A FAMILY firm with nearly a century-and-a-half of history in Worcester remains committed to the city.

Elt has been a by word for shoes in Worcester and the surrounding area for almost a century and a half.

The family firm was founded by Albert Elt in 1872 when he took over the two businesses of his brothers Harold and David, locating his new store in the Shambles.

In the Victorian tradition Albert had named his son Albert Edward, commonly known as Bert.

With Ada his wife, they already had a shoe store in High Street, Worcester, roughly where River Island stands today.

When father Albert died in 1923, Bert and Ada took on the Shambles business. The premises they bought at that time had been the Old Market Tavern.

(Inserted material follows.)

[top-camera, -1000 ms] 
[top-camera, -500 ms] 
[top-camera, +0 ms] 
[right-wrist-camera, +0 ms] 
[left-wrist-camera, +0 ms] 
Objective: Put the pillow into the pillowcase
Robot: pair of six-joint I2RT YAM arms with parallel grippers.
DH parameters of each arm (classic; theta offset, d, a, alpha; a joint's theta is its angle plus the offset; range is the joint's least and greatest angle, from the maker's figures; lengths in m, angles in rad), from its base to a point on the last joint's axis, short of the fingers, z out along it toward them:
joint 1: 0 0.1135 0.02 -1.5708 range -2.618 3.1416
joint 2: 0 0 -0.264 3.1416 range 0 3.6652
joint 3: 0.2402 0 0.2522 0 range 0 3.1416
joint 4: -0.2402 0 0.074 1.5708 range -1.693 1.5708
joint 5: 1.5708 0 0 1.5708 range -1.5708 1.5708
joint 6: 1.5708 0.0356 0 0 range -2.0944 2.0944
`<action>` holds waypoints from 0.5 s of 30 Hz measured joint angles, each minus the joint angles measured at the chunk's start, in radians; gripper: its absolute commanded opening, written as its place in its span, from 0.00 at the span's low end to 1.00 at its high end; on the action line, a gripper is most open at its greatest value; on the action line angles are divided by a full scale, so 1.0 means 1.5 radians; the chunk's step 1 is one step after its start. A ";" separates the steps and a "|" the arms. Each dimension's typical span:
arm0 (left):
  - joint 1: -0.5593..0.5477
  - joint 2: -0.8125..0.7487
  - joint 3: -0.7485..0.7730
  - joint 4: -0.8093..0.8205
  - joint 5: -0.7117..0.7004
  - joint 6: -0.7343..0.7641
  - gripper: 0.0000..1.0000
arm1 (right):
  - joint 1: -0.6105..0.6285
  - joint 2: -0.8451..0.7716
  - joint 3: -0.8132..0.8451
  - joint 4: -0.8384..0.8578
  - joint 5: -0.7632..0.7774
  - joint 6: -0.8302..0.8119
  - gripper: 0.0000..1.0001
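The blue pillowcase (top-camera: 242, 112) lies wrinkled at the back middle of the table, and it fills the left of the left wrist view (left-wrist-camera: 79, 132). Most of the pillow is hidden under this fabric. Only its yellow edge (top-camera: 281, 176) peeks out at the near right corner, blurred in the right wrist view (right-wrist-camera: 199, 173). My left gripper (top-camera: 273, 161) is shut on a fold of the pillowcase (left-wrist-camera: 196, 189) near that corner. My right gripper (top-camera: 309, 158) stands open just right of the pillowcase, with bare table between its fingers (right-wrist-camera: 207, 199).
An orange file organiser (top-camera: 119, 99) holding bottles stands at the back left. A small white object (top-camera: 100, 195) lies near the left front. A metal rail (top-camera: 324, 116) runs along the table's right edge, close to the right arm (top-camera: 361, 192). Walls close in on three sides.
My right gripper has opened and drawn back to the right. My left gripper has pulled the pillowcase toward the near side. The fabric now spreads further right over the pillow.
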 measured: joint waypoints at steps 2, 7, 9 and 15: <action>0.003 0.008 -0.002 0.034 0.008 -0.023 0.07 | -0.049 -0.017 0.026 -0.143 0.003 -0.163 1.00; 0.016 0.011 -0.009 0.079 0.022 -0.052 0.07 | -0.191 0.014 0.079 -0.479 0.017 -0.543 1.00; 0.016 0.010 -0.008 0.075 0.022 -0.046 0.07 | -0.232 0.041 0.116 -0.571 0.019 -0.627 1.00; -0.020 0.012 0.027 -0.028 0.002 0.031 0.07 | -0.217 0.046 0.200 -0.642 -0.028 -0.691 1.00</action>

Around this time Bert and Ada’s son Roy joined the business - but if Roy had followed his heart’s desire, he would have opened a radio and hifi shop near the Cathedral.

After the Second World War, through Roy’s vision, the fairly mediocre Shambles premises were transformed into a luxurious shoe store. This stood out in a street populated mainly by butchers, fishmongers, green grocers, pubs and two-way traffic.

After seeing more success Roy expanded Elt into a new store in Malvern in 1948, followed by Stratford and Leominster in 1953 and 1966 respectively.

Roy’s son Robin joined the business in 1964, which means to date he has had 53 years at the helm.

Like father like son, Robin saw potential in other towns with a similar trading profile to Worcester and has since opened in Hereford, Ludlow, Pershore, Abergavenny Torquay and Totnes.

Modern retailing requires that you remain alert to changing trading conditions. Witness the current boom in coffee shops, mobile phone shops and hairdressers.

Taking these factors into account, the business has kept pace with trends and at various times has traded in Mealcheapen Street, Lychgate, Reindeer Court only to return to the Shambles in 1998, to its current premises at number 50.

When Robin took on the business, Worcester had no fewer than 16 stand-alone shoe shops. Now there are only five other shoe retailers.

Robin is extremely proud of the Shambles heritage which once included Pratleys China Shop, Maggs Clothing, Thompson’s Fish Store and Sigleys Sweet Shop.

From her early start in the 1920’s Granny Ada stayed as cashier until she was 91.

In 1991, having acquired a degree at Exeter University, Jenny joined the business – the fifth generation and using her skills in IT and finance to take on the buying role from Robin for all nine shops.

Both have even travelled to Europe to seek out the very best in international footwear, to bring to the city.

Robin said: “We would be nowhere over the years had it not been for the loyal, enthusiastic and most capable staff that run the shops with us.

"We hope to perpetuate this family tradition, as one of the longest retail histories in the Midlands.”